Task:
Wherever the string "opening" shows up in the data below, copy the whole line.

Data segment:
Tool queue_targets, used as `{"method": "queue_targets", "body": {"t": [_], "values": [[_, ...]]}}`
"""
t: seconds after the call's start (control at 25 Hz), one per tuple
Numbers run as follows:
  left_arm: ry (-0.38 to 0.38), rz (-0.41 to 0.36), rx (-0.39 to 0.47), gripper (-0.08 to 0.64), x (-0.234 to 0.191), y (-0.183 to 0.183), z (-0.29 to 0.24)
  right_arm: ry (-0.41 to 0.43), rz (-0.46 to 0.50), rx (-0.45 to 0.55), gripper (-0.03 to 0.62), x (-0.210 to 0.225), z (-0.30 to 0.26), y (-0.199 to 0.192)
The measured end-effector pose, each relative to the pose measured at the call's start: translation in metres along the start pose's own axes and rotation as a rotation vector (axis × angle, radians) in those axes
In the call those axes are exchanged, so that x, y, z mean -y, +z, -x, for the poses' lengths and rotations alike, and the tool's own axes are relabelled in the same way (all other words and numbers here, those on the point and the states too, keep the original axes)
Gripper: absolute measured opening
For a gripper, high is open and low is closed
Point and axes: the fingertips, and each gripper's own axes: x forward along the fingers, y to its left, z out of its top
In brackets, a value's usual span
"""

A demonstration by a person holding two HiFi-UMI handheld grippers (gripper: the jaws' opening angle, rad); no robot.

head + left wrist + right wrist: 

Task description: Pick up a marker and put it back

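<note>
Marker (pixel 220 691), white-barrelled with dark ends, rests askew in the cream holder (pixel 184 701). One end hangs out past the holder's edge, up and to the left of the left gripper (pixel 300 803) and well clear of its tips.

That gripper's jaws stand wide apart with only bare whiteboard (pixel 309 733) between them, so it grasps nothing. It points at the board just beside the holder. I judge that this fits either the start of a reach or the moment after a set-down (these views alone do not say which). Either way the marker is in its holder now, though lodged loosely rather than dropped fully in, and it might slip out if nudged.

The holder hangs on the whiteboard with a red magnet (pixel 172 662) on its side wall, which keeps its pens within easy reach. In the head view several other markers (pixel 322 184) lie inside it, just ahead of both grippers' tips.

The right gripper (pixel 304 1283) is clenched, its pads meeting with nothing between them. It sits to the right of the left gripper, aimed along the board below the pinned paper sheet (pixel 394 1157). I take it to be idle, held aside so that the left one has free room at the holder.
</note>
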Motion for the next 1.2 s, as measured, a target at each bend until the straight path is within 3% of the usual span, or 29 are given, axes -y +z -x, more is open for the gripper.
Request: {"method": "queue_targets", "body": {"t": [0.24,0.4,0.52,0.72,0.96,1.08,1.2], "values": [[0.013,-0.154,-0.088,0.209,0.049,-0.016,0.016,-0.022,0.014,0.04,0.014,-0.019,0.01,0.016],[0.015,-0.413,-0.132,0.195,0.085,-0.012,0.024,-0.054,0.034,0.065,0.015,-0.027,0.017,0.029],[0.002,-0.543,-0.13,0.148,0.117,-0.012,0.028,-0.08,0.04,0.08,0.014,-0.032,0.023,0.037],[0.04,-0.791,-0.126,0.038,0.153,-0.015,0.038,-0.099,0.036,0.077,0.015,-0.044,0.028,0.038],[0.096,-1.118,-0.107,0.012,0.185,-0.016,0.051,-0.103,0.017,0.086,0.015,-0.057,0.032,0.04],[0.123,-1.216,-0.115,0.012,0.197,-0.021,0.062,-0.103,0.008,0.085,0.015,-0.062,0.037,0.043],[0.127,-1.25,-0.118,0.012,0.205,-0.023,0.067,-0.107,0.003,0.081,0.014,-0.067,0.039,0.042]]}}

Result below:
Gripper: absolute measured opening
A demonstration by a person holding two HiFi-UMI handheld grippers (gripper: the jaws' opening angle, rad); no robot.

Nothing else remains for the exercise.